[Material provided]
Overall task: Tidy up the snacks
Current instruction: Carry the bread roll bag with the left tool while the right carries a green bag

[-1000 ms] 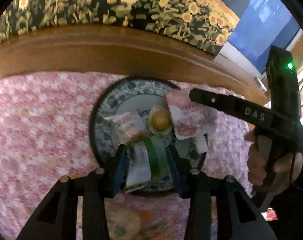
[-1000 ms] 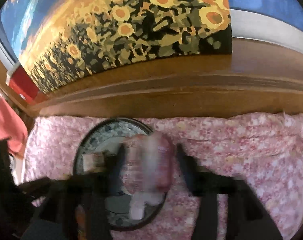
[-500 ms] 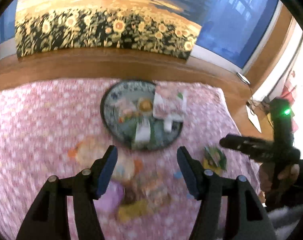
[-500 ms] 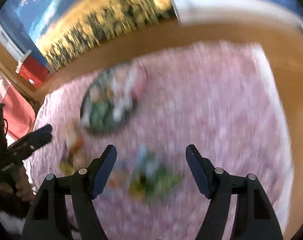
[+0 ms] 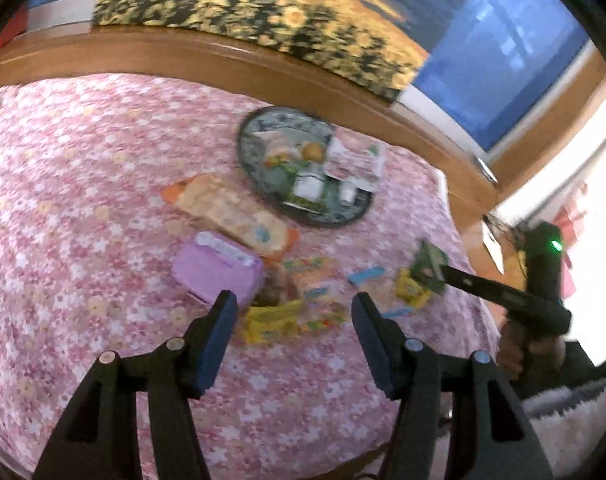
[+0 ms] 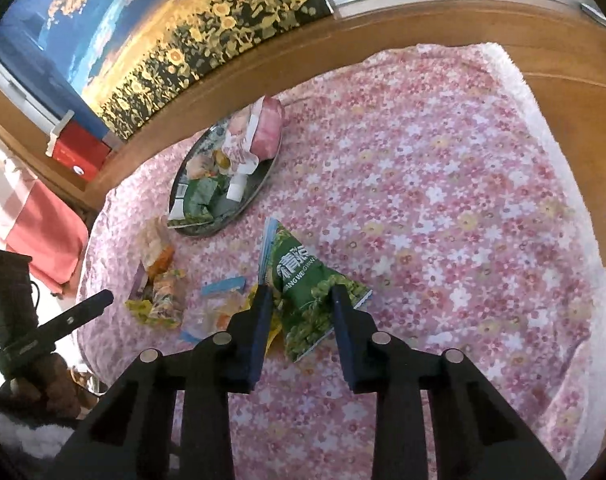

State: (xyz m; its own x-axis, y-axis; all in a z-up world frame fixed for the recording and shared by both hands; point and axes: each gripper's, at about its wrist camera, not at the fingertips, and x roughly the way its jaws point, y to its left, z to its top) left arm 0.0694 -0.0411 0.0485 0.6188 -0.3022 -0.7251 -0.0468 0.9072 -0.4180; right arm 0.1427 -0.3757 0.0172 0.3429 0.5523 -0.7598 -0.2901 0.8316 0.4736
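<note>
A round patterned plate [image 5: 251, 152] holds several snack packets; it also shows in the right wrist view [image 6: 263, 184]. My right gripper [image 6: 301, 300] is shut on a green pea snack bag [image 6: 307, 280], seen from the left wrist view [image 5: 429, 266] lifted off the cloth. My left gripper [image 5: 295, 312] is open and empty above loose snacks: a purple pack [image 5: 217, 266], an orange bag [image 5: 231, 208], and yellow packets [image 5: 273, 322].
A pink flowered cloth [image 6: 443, 200] covers the table. A wooden ledge [image 5: 183, 52] and a sunflower painting [image 5: 243, 4] stand behind it. A red box [image 6: 79, 152] sits far left. The table edge lies close at the right [image 5: 475, 300].
Both grippers pulled back from the plate, leaving their packets there. The left one opened and now hangs over the loose snacks. The right one closed on the green bag.
</note>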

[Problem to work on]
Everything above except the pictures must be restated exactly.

[Completed task]
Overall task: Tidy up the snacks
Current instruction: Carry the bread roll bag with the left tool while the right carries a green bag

[-1000 ms] 
[-1000 ms] 
[-500 ms] 
[-500 ms] 
[+0 ms] 
[+0 ms] 

State: (xyz m; its own x-axis, y-axis; all in a z-up world frame fixed for the recording and shared by both hands; point and axes: each gripper's, at about its wrist camera, not at the fingertips, and x roughly the way its jaws point, y to its left, z to its top) left arm 0.0694 -0.0411 0.0485 0.6188 -0.3022 -0.7251 -0.0468 0.9072 -0.4180; right arm 0.1427 -0.3757 0.0172 0.3429 0.5523 -0.7598 -0.2901 0.8316 0.4736
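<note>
A round patterned plate [image 5: 251, 152] holds several snack packets; it also shows in the right wrist view [image 6: 263, 184]. My right gripper [image 6: 301, 300] is shut on a green pea snack bag [image 6: 307, 280], seen from the left wrist view [image 5: 429, 266] lifted off the cloth. My left gripper [image 5: 295, 312] is open and empty above loose snacks: a purple pack [image 5: 217, 266], an orange bag [image 5: 231, 208], and yellow packets [image 5: 273, 322].
A pink flowered cloth [image 6: 443, 200] covers the table. A wooden ledge [image 5: 183, 52] and a sunflower painting [image 5: 243, 4] stand behind it. A red box [image 6: 79, 152] sits far left. The table edge lies close at the right [image 5: 475, 300].
Both grippers pulled back from the plate, leaving their packets there. The left one opened and now hangs over the loose snacks. The right one closed on the green bag.
</note>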

This answer is complete as it stands.